Have you ever heard of Streaming Data?
Streaming data is a mechanism used to keep data up to date. Streaming Data is mainly used to make applications with real-time experiences, such as social network or any application that necessitates a real time notification system, video games, chat applications, etc. It concerns all kind of data such as online purchases, localization services, log files, etc. If some companies first begin with simple applications, such as emitting alarms when thresholds are exceeded, it is interesting to go further, such as applying machine learning algorithms. Generally speaking, Streaming Data provides companies with information which delivers enriching insights, and improves their visibility into many aspects of their business and customers activity, among them : activity on website, geolocation, service usages, etc.
How does it work?
Now that you have a better understanding of what is behind Streaming Data, let’s have a look at the methods that exist and the differences between them.
One of the oldest and most popular method that has been used is “polling”. Polling consists of sending the same request over and over again to the server at a fixed rate to have real time data. The limit of this method is obviously that we are going to have many useless requests that have empty responses or that have the same response over and over again (because nothing in the server has changed in the meantime). In this process, we will waste significant resources such as CPU (Central Processing Unit) and bandwidth to transfer useless data. Moreover, this effect will be multiplied by the number of clients accessing the data and, therefore, waste is experienced by each client device.

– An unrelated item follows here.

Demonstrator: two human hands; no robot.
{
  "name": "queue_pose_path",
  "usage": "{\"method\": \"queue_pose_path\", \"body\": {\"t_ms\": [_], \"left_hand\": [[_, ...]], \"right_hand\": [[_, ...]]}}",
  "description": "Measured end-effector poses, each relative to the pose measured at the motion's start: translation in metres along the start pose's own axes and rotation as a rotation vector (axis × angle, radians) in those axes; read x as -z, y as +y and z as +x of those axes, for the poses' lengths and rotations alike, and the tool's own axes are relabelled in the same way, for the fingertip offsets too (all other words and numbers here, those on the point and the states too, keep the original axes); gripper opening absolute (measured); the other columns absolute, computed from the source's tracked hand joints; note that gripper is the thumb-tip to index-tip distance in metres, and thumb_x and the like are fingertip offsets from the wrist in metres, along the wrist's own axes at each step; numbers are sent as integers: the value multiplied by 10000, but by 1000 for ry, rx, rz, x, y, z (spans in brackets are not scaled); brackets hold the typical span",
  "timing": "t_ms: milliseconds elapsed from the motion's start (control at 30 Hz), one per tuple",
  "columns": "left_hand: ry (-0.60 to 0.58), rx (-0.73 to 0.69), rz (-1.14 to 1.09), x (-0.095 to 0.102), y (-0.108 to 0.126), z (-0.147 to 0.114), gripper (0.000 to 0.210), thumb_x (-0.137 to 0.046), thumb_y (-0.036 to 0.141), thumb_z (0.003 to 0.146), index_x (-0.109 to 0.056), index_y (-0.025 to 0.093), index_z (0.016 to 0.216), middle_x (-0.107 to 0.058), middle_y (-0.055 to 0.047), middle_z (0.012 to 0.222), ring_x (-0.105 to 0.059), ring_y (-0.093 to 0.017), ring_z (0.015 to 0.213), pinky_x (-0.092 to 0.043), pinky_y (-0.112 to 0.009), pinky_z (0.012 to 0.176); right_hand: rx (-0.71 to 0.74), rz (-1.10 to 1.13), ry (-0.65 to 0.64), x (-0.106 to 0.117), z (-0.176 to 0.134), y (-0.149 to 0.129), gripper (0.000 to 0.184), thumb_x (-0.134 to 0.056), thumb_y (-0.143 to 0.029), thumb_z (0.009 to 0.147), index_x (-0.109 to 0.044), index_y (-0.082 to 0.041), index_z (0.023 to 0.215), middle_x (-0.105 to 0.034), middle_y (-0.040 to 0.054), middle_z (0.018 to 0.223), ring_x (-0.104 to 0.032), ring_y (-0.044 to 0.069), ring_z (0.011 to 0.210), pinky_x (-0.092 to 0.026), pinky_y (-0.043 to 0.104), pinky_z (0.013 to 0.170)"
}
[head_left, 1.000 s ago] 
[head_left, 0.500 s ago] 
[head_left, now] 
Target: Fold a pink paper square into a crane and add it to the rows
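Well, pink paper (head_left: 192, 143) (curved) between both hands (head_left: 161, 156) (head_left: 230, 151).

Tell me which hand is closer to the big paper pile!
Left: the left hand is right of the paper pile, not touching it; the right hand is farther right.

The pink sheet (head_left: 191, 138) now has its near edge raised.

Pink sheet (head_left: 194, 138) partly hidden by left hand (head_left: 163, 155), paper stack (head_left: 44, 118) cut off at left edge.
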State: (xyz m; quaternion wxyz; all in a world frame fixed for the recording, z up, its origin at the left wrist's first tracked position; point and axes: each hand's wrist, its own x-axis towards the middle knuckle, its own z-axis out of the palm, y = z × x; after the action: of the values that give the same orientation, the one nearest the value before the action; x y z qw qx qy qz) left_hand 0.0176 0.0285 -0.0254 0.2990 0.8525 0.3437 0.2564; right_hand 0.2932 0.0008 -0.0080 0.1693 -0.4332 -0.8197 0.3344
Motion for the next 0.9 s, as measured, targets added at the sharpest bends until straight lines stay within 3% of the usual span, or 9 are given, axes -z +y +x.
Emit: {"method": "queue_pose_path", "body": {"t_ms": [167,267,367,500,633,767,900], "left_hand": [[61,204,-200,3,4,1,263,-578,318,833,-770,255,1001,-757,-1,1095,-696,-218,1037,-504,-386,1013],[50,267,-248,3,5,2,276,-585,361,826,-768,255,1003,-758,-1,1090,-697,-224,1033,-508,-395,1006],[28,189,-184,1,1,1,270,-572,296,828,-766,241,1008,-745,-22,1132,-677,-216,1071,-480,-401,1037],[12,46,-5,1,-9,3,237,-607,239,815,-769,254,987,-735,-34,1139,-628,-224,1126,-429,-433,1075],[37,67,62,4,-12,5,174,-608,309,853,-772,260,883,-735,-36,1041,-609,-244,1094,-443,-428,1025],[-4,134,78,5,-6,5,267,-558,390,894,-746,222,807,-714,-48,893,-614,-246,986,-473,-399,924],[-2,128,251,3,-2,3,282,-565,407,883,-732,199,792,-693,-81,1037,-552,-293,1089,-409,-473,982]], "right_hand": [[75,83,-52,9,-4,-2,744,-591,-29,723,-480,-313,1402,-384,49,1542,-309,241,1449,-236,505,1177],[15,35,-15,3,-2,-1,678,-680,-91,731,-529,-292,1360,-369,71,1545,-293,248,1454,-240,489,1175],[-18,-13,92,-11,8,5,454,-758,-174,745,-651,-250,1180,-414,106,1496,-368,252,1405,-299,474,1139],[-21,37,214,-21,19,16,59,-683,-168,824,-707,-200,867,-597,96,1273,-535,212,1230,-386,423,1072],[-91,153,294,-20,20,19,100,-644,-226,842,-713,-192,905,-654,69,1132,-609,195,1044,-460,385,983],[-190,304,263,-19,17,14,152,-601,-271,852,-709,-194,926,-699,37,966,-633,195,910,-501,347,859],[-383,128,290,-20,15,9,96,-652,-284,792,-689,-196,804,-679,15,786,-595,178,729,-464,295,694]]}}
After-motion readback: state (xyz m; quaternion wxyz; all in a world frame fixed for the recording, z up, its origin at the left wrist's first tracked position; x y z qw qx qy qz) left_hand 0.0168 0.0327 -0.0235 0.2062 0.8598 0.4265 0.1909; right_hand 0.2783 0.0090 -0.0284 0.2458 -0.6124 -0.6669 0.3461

Then Long Polling appeared. In this case the client requests information from the server in a similar way to a regular polling method, but the server doesn’t respond until some new information is available. Once the response is sent the client immediately send another request and so on. That resolves some part of the problem but still necessitate many requests to keep the real time data effect.
The emergence of new alternatives
From this limit, two new solutions were developed : WebSockets and Server Sent Events. What are the differences between them? And which one should you use according to your project?
On the other hand, Server-sent events (SSE) is a technology where a browser receives automatic updates from a server via HTTP connection.
Therefore, the main advantage of Websockets is that the connection is bidirectional so the client and the server can send each other data. It handles also both text and binary messages and support all the browsers while the Server Sent Events handles only text and only supports the modern browsers. Nevertheless, Server Sent Events can handle lost connections, and according to a performance test in different browsers it appears much faster than WebSockets. Despite the fact that WebSockets is older, it also includes larger areas of use and this is why it had received greater attention and adoption while the Server Sent Events stays unfamiliar for many.
However, if each solution has its advantages and limits, you should pick up your tool and method according to the goal of your application. For instance, if you want to make a chat, a video game, a messaging app or any interactive experience, WebSockets will be the method you should use since it allows bidirectional dialogues between the server and the client. However if you just want to send text data from server to clients, to implement a real time dashboards for example, Server Sent Events will be the most appropriated solution since it is faster and easier to implement for such use case.